I’ve recently switched a bunch of my projects over to SCRU128 (Sortable, Clock and Random number-based Unique identifier), replacing UUIDv4 and earlier experiments with ULID and KSUID, and it’s been one of those small changes that quietly improves everything.

Rationale #

Traditional UUIDv4 provides strong uniqueness but lacks temporal ordering, leading to index fragmentation and poor locality for time-based database queries. There are alternatives like ULID which offer millisecond timestamps and basic monotonicity, but their 80-bit randomness can result in non-strict ordering under high-frequency generation. KSUID, originally authored in 2017 by Segment, provides 128 random bits but uses 160 bits altogether, has relatively poor timestamp resolution, and is longer with its 27-character strings.
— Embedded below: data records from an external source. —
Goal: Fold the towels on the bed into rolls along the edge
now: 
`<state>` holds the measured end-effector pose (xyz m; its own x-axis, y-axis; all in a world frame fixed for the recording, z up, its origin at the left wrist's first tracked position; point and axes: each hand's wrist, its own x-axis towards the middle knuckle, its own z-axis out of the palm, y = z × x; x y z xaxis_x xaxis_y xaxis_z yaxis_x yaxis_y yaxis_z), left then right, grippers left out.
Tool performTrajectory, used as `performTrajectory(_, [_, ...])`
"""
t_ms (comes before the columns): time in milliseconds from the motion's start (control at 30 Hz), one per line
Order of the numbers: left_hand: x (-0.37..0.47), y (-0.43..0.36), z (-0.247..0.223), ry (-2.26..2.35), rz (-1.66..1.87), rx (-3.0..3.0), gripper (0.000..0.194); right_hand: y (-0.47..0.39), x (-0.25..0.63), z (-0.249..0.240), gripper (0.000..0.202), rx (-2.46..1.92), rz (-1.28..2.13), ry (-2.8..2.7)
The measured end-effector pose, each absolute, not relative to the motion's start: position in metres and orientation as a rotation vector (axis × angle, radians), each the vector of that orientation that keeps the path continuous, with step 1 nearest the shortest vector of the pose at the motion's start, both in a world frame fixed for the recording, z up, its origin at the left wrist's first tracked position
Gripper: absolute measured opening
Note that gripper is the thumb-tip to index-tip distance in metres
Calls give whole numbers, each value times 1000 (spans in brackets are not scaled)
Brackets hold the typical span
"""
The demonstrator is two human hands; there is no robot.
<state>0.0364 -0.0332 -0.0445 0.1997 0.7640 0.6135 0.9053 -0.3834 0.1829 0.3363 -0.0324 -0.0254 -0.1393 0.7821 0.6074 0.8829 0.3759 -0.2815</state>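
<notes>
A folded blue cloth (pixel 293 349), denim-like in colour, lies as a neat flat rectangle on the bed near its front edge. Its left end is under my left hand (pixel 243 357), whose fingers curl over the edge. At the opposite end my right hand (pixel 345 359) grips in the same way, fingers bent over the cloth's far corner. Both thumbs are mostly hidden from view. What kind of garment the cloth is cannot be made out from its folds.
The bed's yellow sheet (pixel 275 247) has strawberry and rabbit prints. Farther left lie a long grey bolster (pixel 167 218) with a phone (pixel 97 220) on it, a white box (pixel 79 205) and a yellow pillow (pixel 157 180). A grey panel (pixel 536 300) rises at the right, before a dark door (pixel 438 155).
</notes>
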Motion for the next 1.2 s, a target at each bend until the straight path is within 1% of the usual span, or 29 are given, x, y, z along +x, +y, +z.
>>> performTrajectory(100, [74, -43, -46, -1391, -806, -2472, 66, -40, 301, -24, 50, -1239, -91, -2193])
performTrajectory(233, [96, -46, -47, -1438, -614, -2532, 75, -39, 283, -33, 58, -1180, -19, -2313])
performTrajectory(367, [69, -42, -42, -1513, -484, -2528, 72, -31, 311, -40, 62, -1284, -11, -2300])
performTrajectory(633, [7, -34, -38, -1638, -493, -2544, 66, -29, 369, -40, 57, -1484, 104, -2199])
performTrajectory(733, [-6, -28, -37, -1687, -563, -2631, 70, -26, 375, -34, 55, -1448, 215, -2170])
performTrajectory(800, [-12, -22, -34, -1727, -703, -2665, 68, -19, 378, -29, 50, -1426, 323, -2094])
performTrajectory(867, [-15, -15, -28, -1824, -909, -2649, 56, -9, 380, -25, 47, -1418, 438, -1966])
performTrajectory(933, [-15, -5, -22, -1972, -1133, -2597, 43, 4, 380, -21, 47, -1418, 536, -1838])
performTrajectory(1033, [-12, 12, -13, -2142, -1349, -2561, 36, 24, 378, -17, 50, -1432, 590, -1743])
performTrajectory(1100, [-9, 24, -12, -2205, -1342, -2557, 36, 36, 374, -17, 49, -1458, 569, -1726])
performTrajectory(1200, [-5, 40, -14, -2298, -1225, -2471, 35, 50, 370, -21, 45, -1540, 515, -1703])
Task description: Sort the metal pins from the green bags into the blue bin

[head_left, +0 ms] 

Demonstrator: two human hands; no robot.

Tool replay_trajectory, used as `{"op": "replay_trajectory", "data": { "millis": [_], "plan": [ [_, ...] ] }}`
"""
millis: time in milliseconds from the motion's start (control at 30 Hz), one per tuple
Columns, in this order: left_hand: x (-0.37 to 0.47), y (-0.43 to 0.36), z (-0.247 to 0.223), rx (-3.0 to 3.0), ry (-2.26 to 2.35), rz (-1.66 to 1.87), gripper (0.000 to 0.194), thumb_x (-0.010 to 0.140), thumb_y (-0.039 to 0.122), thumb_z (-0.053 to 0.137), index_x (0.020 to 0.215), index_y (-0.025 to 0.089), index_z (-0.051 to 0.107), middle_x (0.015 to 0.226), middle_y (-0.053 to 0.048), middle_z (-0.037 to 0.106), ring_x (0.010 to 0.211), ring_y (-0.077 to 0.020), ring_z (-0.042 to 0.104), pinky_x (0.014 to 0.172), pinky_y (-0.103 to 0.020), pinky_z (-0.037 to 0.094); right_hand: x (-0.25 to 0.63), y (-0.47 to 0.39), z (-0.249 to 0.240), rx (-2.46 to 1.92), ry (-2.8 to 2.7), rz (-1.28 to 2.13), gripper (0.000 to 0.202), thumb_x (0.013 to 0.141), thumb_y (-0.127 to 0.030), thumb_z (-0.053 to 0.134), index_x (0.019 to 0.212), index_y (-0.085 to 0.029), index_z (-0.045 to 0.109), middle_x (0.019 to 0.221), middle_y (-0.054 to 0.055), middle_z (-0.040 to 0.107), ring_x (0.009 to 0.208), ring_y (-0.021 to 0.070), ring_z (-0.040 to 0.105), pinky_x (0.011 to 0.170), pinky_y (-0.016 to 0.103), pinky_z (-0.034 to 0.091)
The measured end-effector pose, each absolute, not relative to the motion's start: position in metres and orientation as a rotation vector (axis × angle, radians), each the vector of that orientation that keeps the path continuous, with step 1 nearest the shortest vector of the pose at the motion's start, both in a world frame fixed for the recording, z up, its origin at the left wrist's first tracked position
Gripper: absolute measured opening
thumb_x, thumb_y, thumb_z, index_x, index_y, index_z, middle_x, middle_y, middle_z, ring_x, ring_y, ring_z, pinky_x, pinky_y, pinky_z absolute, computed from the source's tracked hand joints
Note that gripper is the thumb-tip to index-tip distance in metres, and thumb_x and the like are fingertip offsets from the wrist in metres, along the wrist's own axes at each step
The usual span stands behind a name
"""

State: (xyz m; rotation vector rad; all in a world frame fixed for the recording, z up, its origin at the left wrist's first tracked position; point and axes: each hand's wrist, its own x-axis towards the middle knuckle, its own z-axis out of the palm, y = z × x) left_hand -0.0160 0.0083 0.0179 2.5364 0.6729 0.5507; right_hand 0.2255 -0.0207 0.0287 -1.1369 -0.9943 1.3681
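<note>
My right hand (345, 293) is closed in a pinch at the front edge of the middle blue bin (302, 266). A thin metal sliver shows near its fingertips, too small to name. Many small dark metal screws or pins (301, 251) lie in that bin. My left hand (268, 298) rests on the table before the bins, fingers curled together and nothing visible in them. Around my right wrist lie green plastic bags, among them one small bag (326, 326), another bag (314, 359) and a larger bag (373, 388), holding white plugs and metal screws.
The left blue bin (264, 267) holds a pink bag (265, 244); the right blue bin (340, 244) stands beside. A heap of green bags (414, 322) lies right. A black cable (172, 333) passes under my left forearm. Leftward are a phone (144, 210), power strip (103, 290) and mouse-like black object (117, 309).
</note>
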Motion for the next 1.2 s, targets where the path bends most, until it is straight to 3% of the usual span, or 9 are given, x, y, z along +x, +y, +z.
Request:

SCRU128 deals with these limitations while maintaining a 128-bit size:

  • 48-bit Unix millisecond timestamp (range: 1970 to 10889).
  • 80-bit layered randomness (24-bit counter_hi randomized per second, 24-bit counter_lo for per-millisecond increments, 32-bit fresh entropy).
  • Guarantees strict monotonic ordering within the same millisecond, supporting up to about 281 trillion time-ordered IDs per millisecond.
  • 25-digit Base36 textual representation (case-insensitive, lexicographically sortable).
  • Binary form is a 128-bit unsigned integer, also sortable chronologically.

Benefits & Drawbacks #

Benefits:

  • Storage and index size match UUID (16 bytes binary, 25 characters text).
  • Strong monotonicity handles high-throughput bursts better than ULID.
  • Decentralized generation with negligible collision risk.

Drawbacks:

  • Brief pauses during significant clock rollbacks (which is handled gracefully in implementations).
  • Less popular and newer compared to UUID/ULID, which means people might need a quick explanation.

Conclusion & Spec #

Overall, SCRU128 provides a balanced, UUID-compatible upgrade for applications needing time-sortable, monotonically increasing identifiers without coordination.